▸ Exercise directions
From the entries below, reproduce exactly the line containing "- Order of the", the line containing "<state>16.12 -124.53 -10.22", and every line in between, with nothing added.

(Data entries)
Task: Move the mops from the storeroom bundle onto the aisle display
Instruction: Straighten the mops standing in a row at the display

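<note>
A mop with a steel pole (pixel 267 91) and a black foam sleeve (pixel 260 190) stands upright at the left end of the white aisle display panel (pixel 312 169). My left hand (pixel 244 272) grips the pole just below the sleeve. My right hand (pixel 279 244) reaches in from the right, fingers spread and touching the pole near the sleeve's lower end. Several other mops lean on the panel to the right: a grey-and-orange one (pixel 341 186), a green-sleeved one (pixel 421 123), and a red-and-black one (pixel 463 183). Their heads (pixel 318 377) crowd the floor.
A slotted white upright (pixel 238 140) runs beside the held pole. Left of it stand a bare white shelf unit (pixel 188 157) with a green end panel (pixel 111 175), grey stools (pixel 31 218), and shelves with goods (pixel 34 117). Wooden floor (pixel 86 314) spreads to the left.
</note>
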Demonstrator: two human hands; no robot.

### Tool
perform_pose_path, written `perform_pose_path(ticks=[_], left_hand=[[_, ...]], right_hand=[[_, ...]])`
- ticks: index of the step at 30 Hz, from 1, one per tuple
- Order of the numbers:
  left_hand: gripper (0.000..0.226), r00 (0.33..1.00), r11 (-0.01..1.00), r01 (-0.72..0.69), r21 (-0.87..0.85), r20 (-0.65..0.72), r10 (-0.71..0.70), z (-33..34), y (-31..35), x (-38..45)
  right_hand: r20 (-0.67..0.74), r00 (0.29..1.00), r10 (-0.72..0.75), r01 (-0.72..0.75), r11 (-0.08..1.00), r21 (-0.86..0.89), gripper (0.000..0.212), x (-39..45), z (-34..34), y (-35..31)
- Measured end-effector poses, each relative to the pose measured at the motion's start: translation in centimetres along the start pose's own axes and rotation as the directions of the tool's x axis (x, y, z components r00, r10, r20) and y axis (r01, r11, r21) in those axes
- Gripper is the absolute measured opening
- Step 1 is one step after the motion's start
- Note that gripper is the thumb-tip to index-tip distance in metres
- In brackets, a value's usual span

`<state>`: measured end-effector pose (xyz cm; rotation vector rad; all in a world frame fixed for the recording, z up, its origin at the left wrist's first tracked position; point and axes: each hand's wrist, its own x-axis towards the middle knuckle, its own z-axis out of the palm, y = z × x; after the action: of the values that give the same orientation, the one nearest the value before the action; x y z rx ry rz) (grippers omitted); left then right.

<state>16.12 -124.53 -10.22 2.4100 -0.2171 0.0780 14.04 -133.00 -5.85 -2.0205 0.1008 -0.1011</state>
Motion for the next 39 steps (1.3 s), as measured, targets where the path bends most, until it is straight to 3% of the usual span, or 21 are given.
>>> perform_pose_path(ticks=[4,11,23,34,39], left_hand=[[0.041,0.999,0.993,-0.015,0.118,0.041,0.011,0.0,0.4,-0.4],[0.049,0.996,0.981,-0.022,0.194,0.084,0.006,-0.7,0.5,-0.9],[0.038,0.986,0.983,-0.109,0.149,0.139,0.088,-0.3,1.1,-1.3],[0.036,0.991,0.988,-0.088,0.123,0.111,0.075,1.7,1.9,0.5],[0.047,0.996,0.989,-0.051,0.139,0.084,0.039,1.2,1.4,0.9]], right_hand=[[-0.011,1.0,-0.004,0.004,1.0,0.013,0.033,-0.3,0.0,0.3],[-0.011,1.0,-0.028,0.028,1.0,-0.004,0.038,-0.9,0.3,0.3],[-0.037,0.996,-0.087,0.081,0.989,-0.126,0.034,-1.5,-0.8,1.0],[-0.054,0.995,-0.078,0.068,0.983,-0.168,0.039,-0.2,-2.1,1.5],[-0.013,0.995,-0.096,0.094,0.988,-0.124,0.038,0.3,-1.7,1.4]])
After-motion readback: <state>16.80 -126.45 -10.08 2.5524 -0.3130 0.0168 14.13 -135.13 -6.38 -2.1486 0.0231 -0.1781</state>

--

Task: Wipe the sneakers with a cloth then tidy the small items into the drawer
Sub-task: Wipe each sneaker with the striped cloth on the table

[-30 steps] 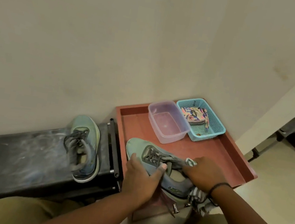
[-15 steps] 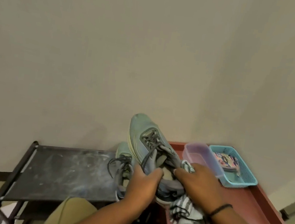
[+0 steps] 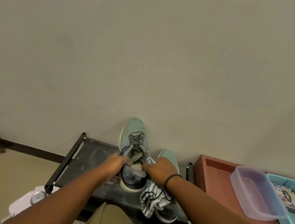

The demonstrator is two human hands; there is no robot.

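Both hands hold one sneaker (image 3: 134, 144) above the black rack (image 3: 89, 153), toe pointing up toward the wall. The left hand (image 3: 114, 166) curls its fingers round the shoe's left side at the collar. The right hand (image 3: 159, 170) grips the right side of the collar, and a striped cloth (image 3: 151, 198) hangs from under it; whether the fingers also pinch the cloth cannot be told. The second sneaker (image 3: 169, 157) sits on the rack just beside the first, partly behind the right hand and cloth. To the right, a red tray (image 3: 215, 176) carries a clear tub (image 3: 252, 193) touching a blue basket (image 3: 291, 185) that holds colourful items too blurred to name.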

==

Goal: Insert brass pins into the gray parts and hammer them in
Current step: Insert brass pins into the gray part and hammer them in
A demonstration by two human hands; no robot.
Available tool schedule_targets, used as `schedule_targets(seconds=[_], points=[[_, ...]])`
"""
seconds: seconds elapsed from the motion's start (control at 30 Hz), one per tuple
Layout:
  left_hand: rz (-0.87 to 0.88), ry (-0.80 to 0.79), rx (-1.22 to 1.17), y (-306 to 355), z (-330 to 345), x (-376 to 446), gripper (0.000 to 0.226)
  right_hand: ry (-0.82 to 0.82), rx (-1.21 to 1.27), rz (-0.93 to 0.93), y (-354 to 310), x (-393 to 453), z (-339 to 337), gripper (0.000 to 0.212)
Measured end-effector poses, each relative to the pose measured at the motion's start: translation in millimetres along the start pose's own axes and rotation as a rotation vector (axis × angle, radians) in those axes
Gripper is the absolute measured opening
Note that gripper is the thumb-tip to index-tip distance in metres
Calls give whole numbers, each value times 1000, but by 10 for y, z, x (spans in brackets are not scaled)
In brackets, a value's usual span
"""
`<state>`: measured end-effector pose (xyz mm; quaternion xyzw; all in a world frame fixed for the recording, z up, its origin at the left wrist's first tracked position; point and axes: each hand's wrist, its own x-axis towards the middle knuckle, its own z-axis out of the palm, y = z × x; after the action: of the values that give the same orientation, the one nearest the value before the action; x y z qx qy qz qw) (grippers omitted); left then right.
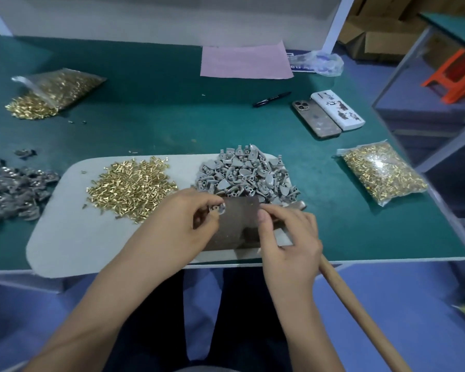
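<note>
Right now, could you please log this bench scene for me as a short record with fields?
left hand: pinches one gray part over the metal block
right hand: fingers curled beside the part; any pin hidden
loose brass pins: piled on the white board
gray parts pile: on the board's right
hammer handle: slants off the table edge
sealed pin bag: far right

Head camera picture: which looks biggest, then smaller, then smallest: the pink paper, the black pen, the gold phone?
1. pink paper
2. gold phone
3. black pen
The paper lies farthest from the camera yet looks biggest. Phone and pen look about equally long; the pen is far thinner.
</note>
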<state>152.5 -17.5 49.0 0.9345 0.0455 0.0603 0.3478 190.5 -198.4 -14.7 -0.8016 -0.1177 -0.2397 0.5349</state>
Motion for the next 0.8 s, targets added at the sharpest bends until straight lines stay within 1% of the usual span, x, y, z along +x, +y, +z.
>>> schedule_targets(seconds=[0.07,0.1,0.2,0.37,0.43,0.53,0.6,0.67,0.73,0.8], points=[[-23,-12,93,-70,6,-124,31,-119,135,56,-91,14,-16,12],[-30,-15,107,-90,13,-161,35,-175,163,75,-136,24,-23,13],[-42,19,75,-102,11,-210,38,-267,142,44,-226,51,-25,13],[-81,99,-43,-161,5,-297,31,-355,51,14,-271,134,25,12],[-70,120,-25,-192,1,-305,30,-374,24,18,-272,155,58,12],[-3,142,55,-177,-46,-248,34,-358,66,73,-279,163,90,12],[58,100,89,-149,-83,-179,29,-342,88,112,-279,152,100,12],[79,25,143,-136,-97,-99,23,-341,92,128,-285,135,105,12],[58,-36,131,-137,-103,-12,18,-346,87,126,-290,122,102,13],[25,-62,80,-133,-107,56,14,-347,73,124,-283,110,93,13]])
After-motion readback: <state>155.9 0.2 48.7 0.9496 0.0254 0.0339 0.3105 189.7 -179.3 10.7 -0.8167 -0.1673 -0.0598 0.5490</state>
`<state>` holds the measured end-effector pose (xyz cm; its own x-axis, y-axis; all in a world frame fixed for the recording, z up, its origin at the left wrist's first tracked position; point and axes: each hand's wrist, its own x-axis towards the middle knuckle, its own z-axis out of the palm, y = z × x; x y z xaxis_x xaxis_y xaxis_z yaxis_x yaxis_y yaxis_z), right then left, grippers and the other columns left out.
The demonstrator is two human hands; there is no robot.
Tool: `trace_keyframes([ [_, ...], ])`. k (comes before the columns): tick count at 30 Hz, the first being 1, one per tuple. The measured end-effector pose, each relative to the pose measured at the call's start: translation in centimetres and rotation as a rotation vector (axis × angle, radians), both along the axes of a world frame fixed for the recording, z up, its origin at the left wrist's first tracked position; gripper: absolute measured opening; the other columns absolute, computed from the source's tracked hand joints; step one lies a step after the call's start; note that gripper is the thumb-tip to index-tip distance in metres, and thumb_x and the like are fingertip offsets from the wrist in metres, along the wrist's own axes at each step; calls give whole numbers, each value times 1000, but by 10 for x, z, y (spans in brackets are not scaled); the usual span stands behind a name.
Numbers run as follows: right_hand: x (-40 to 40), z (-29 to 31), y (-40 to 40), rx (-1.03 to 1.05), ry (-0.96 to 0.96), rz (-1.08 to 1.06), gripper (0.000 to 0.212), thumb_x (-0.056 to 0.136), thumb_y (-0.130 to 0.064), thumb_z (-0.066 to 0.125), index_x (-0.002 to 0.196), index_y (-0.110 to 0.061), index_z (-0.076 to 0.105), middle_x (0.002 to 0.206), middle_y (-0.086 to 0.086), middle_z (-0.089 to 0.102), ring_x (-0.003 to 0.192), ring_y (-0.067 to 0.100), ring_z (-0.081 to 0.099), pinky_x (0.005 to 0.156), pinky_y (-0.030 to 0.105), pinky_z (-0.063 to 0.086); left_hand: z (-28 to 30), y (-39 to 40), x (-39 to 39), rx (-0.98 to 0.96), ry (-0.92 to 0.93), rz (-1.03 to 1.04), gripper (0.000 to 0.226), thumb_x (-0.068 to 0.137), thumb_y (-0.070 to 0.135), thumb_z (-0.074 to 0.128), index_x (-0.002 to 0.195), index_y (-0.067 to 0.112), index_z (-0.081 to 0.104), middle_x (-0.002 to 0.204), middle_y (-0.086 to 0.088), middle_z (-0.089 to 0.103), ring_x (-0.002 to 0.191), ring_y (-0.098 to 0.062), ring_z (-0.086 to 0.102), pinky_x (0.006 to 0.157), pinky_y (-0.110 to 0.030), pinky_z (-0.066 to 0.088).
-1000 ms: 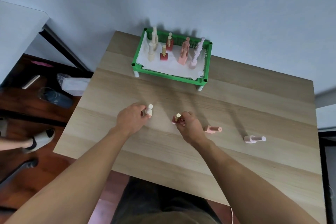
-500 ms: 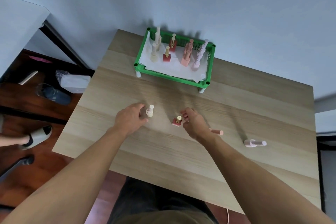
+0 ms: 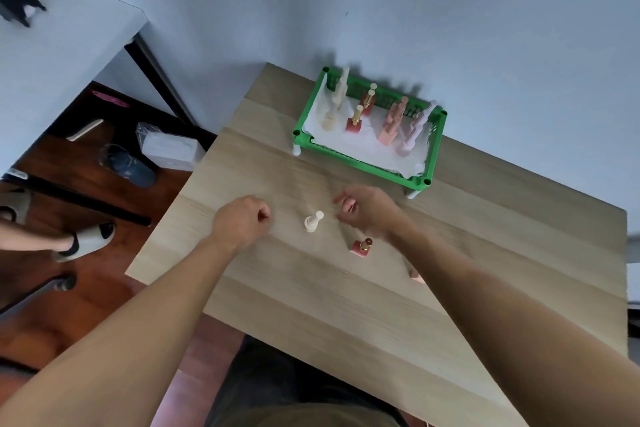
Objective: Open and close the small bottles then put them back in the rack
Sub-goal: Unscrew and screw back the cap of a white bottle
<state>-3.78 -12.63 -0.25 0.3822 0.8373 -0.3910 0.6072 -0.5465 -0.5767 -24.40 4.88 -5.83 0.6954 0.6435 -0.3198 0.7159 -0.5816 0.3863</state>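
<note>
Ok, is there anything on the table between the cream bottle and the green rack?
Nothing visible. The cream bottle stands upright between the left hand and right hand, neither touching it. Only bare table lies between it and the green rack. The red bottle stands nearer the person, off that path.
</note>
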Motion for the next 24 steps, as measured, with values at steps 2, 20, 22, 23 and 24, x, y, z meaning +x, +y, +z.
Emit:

▸ Answer box
- Order of the numbers:
  left_hand: gripper (0.000..0.226), r00 (0.33..1.00), r11 (-0.01..1.00), r01 (-0.72..0.69), r21 (-0.87..0.85), r20 (-0.65..0.72), r10 (-0.71..0.70), z (-33..34), y (-31..35), x (-38..45)
  right_hand: r20 (-0.67..0.74), r00 (0.29..1.00), r10 (-0.72..0.75), r01 (-0.72..0.75), r11 (-0.08..1.00), r21 (-0.86..0.89), gripper (0.000..0.212), x (-39..45), z (-34..34), y (-35..31)
- Measured end-effector poses, each relative to the pose measured at the motion's start: translation in centimetres along the start pose's own axes and rotation as the directions of the tool's x axis (x, y, z components r00, r10, r20) and y axis (r01, r11, r21) in those axes
- Gripper is the absolute measured opening
- Step 1 is one step after the motion's start
- Note that gripper is the thumb-tip to index-tip distance in metres
- In brackets, a value's usual span

`<state>`: measured end-effector pose (xyz cm; rotation vector rad; all in a world frame fixed for the recording, z up, its origin at the left wrist's first tracked position; point and axes: each hand's wrist, its own x-axis towards the middle knuckle, its own z-axis out of the palm, y = z × x; after the action: of the values that give the same orientation, the one nearest the value before the action; x y z rx ry rz) (grippers omitted); left then right.

<state>16.12 -124.53 -10.22 2.4100 -0.2171 0.0780 14.04 -133.00 -5.85 -2.0205 0.1008 -0.1011</state>

What this exercise required is now done.